**WHAT NEEDS TO BE DONE:** Please find all lines containing "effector" in the listing below and copy them.
[Start of Attachment]
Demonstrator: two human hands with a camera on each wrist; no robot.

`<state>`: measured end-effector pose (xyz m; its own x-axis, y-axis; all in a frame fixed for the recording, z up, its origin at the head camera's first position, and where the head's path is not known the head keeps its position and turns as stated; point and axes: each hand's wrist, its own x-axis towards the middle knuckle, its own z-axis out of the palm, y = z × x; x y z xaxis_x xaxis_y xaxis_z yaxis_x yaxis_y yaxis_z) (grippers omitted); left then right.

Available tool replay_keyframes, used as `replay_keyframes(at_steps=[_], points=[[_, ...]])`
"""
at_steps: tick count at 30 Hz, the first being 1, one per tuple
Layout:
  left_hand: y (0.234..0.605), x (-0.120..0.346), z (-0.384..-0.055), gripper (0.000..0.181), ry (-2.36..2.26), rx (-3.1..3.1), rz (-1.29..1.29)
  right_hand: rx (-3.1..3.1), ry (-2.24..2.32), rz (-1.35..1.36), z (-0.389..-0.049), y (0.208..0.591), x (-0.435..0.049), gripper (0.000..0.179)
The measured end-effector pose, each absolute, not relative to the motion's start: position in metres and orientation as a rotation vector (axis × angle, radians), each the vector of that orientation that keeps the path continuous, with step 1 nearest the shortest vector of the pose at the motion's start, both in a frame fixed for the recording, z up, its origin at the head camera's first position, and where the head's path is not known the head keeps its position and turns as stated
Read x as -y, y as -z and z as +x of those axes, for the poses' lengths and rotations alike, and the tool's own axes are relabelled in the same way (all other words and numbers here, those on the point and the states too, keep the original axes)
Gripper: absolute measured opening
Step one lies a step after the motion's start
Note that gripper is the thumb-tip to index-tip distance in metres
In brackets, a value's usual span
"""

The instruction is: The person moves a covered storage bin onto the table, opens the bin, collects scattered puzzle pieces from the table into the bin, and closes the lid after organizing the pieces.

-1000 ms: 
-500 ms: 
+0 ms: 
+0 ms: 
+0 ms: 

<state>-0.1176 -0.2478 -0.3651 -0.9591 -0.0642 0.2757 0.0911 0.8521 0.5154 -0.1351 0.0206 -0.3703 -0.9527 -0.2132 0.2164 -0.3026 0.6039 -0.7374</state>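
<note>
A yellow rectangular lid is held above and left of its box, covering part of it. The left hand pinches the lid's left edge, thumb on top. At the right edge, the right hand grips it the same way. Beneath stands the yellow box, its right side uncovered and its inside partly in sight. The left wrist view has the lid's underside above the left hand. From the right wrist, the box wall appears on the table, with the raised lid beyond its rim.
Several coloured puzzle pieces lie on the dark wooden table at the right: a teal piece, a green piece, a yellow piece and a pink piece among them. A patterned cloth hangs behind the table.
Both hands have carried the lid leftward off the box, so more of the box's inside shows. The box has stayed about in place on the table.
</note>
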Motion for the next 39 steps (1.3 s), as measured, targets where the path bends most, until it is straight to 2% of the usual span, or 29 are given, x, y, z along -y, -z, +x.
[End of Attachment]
**SOLUTION BELOW:**
`<state>`: measured end-effector pose (xyz m; its own x-axis, y-axis; all in a frame fixed for the recording, z up, its origin at the head camera's first position, and where the head's path is not known the head keeps its position and turns as stated; point and axes: each hand's wrist, its own x-axis towards the middle knuckle, its own z-axis out of the palm, y = z × x; x y z xaxis_x xaxis_y xaxis_z yaxis_x yaxis_y yaxis_z) (grippers omitted); left then right.
The measured end-effector pose, each absolute, not relative to the motion's start: position in metres and orientation as a rotation vector (axis × angle, radians), each the vector of that orientation that keeps the path continuous, with step 1 nearest the shortest vector of the pose at the motion's start, both in a frame fixed for the recording, z up, its origin at the head camera's first position, and where the head's path is not known the head keeps its position and turns as stated

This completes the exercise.